Pero me entraban las dudas emulativas, y más desde que José Luis García Martín nos ha echado generosamente a pelear:
¿No estaré pecando no ya de provinciano sino de misántropo? Con todo, no escribo esto para que me consoléis y no voy a autorizar ningún comentario misericordioso y mucho menos voy a tuitear esta entrada (aunque estoy deseando pedir disculpas por mis silencios) porque en Twitter no puedo censurar el cariño de los comentarios.

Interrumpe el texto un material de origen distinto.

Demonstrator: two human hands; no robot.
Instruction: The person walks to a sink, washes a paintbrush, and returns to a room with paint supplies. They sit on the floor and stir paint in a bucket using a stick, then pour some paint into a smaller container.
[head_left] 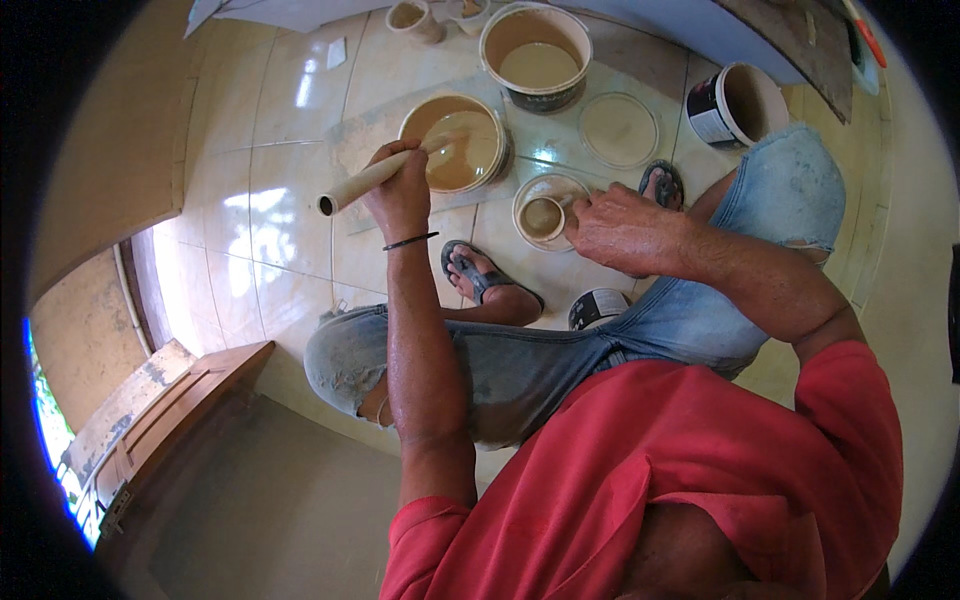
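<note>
My left hand [402, 190] is wrapped round a thick, pale hollow tube [360, 186]. The tube's open end points left, and its other end slants into a round bucket [497, 165] of tan liquid. To the right, my right hand [620, 230] grips a small cup [543, 219] by its side. Something tan shows inside the cup. Under or just behind it is a round, pale lid or dish [520, 190]; whether the cup rests on it I cannot tell.
A larger bucket [487, 55] with pale liquid stands behind. Nearby lie a round lid [618, 130] and a tipped dark-and-white bucket [710, 110]. Small tubs [425, 30] sit at the back. Another container [598, 308] is by my legs. A wooden panel [190, 410] is at lower left.
</note>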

Yo sólo vengo a decir que, aunque hace unas semanas que me debato con estas inquietudes, hoy, releyendo las cosas de mis hijos, me he dicho que qué demonios me importa el mundo (y la carne), que esto es lo que a mí me emociona, y que ningún lector se va a llevar a engaño. Tampoco me saldría hacer otra cosa.
Viene Quique a la mesa de mi despacho y me advierte: «Te voy a contar un chiste muy malo». Vale. «—Jaimito, ¡¿por qué has tirado el reloj por la ventana de un quinto piso?! —Porque me han dicho que el tiempo vuela».
He sonreído melancólicamente.
El chiste no es tan malo, y es, además, el secreto de toda la poesía elegíaca, Quique.
En la formación de un escritor casi todo es lectura, pero son diversas lecturas. Por supuesto, la entusiasta de aquellos autores que uno sueña con emular. Es bastante adolescente, sí, pero imprescindible y también difícil. Hay que tener claro quiénes son de verdad, sin dejarse arrastrar por los momentáneos prestigios ni las modas. Dichoso quién encuentra pronto sus modelos.
Casi simultáneamente, aunque un poco después, solapándose, vienen las lecturas de lo que uno rechaza. El gesto parece fácil, pero hay que saber por qué se rechaza y convertir esa negatividad, alquimia de ley, en aprendizaje propio.
Por último, están las lecturas más hermosas. Aquellas que uno admira mucho a la vez que tiene claro que no ha de emularlas ni loco, que son otro mundo, ajenas y perfectas.
Desde que nos casamos, tengo avasallado el ex libris de Leonor. En casi todos los libros que entran en casa, estampo el mío, y luego ella va leyendo los que lo apetecen, pero que ya están herrados.
Con eso, le guiño a Leo que me suplica que por lo menos me compre sólo los libros que voy a leer. Hay además una conyugalidad más íntima: sólo merecen su sello los que han encarnado en una lectura, los no se quedaron en un deseo pasajero, aunque generalmente justificado, utópico, imposible.
Finalmente, como son los libros que he navegado, así que todo queda redondo, hasta el dibujo cuadrado.
Envalentonado por el éxito del despertar espartano del otro día, esta mañana he vuelto a la carga con mi discurso pasado de decibelios: «Arriba, gandules, etc.». Pero todo lo repetido es mucho y feo. Carmen ha abierto un ojo, ha puesto voz de sueño y ha dicho: «¡Quiero que me despierte mami».
He decido levantar a mis hijos a lo bestia. Con un jarro de agua fría, siqiuera sea metafórico: «Arriba, gandules --he atronado a voz en grito-- que os espera un día horrible en que vais a tener que darlo todo, y sufriréis en el colegio, y sudaréis en el patio, y os sangrarán las rodillas, y tendréis que terminar los platos de verduras verdísimas que os pensamos poner para la cena y llegaréis derrengados a la cama, pero quizá con la satisfacción del deber cumplido a medias. Arriba de una vez, que tenéis que arrostrar lo peor, no seáis perezosos ni cobardes...»
Carmen se reía. Y Quique me ha preguntado: «¿De quién es el poema? ¡Qué bonito!» Así que el día espantoso ha empezado de maravilla, con dos rayos de lirismo puro y delicado.